Sunday, November 17, 2024

Peña Nieto’s defense minister, a retired army general, arrested on drug charges in US

Mexico’s former defense minister, a decorated veteran who led the military for six years in a war on drug cartels, has been arrested at Los Angeles airport on a warrant from the U.S. Drug Enforcement Administration.

General Salvador Cienfuegos, 72, served under the scandal-ridden administration of former president Enrique Peña Nieto from 2012-2018 and was traveling with his family in the U.S. when he was detained on Thursday, according to a report in the New York Times citing a federal law enforcement official.

The DEA has not issued a statement on the case but the Associated Press cited a source familiar with the details as saying the general was detained on charges of money laundering and drug trafficking.

Foreign Minister Marcelo Ebrard confirmed that he had been informed about General Cienfuegos’s detention by the U.S. ambassador to Mexico but did not give further details.

Corruption has been rampant for decades among politicians and police but the army had been seen as one of the country’s cleaner institutions, so General Cienfuegos’s arrest is likely to prove a major embarrassment.

The general served for more than 40 years in Mexico’s army before Peña Nieto appointed him defense minister. He served in that role for the whole of the Peña Nieto government before retiring two years ago.

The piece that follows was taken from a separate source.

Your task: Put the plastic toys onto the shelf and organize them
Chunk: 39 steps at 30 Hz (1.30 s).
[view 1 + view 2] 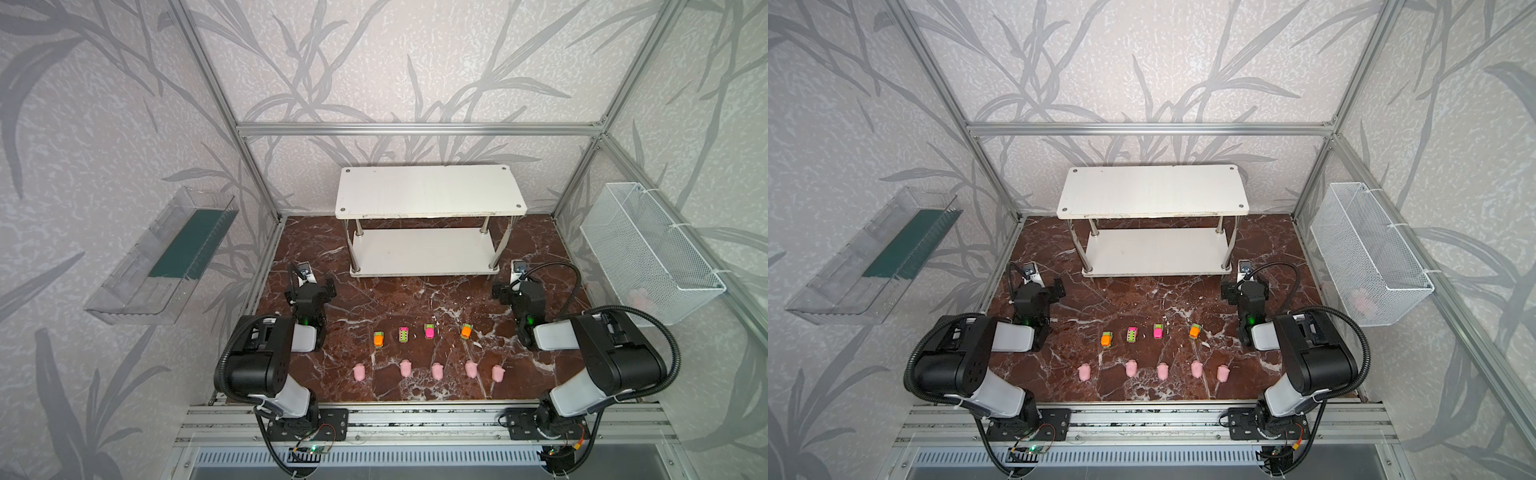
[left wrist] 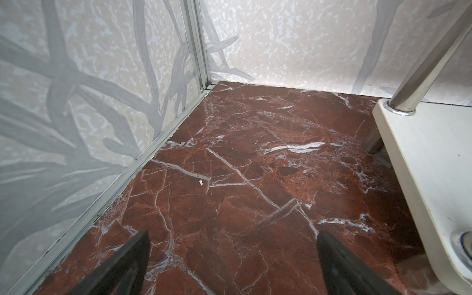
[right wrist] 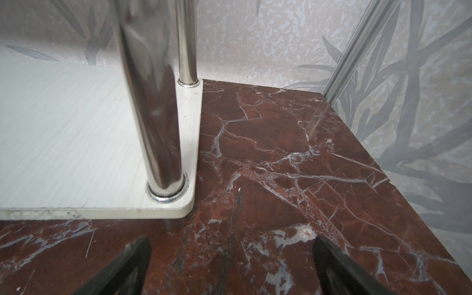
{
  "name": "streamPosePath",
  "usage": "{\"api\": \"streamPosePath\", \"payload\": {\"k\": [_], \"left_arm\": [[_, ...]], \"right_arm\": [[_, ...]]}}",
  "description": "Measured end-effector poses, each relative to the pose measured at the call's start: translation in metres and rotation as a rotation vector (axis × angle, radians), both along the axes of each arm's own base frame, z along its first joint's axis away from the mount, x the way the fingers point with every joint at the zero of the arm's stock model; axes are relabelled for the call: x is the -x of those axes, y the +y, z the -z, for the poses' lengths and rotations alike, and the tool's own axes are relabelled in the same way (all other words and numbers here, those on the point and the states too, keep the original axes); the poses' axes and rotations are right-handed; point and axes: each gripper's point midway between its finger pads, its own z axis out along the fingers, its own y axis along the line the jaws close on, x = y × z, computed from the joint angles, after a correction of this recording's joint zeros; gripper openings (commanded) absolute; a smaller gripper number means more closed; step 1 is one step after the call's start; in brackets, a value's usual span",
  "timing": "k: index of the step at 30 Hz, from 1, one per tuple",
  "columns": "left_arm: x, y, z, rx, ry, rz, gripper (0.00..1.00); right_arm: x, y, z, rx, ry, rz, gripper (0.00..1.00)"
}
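Cars [image 1: 403, 333] and pigs [image 1: 436, 371] lie in two rows on the counter [image 1: 374, 299], lower centre in both top views, below the shelf [image 1: 428, 191]. Left end effector [image 2: 232, 235] and right end effector [image 3: 229, 238], jaws apart, flank the shelf's lower corners mid-frame, apart from both rows.

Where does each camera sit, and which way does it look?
Top views: high at the front, looking down on the red-brown marble tabletop, white two-tier shelf and tiny plastic toys; both black arms show.
Left wrist: low on its arm, facing the back-left corner; open left gripper shows.
Right wrist: low on its arm, facing the shelf's right end; open right gripper shows.
Shared: wrist views catch the shelf's lower board.
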Motion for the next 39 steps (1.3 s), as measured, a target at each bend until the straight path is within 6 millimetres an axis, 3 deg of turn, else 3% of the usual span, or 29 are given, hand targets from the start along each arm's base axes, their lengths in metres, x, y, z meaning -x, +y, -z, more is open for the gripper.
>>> {"api": "streamPosePath", "payload": {"k": [11, 13, 18, 20, 24, 31, 35, 39], "left_arm": [[0.001, 0.0, 0.001, 0.001, 0.017, -0.003, 0.99], [0.001, 0.001, -0.002, 0.001, 0.036, -0.009, 0.96], [-0.013, 0.002, -0.054, -0.005, -0.013, -0.029, 0.93], [-0.01, 0.004, -0.071, 0.006, -0.051, -0.048, 0.92], [0.004, 0.009, -0.087, 0.041, -0.091, -0.102, 0.91], [0.032, 0.019, -0.091, 0.121, -0.139, -0.194, 0.9], [0.034, 0.02, -0.088, 0.148, -0.139, -0.21, 0.89], [0.033, 0.018, -0.078, 0.165, -0.116, -0.211, 0.89]], "right_arm": [[0.002, 0.0, 0.0, 0.002, 0.012, 0.0, 0.97], [0.005, -0.001, -0.009, 0.001, 0.006, 0.002, 0.96], [0.012, -0.004, -0.051, -0.002, -0.069, 0.03, 0.93], [0.017, -0.003, -0.063, -0.01, -0.075, 0.04, 0.93], [0.033, 0.002, -0.085, -0.054, -0.078, 0.043, 0.91], [0.078, 0.023, -0.106, -0.163, -0.06, -0.004, 0.89], [0.103, 0.043, -0.101, -0.221, -0.011, -0.062, 0.89], [0.121, 0.067, -0.083, -0.256, 0.078, -0.121, 0.86]]}}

No top Mexican military official has previously been arrested in the U.S., although a former senior justice official, Genaro García Luna, was detained last year and charged with taking bribes from the Sinaloa Cartel.

García Luna had been the head of Mexico’s detective force and subsequently served from 2006-2012 as the country’s security chief, a role in which he helped craft a strategy to fight drug cartels. He is currently in prison in the U.S. awaiting trial.

President López Obrador has assigned the military a central role in the fight against drug trafficking and involved it in some of his major infrastructure construction projects.

He has been highly critical of corruption under the five presidents who preceded him and is likely to exploit General Cienfuegos’s arrest as further evidence of wrongdoing under his predecessors, a narrative which fuels his popularity and helps rally support amid a rapidly shrinking economy and one of the world’s highest levels of coronavirus deaths.

The former head of the state oil company Pemex during the Peña Nieto administration, Emilio Lozoya, was arrested in Spain in February for corruption and extradited. As part of a plea bargain, Lozoya has in turn implicated three ex-presidents, four former finance ministers, two presidential challengers, two state governors and a host of legislators in a snowballing bribery scandal.

However, López Obrador has himself faced heavy criticism for being soft on drug traffickers after ordering the release of Ovidio Guzmán, a powerful drug kingpin’s son, when security forces were overwhelmed by cartel gunmen during a botched raid last year in Sinaloa state.

López Obrador, who favours a strategy of “hugs not bullets” to combat the cartels, said he took the decision so as not to put the population at risk.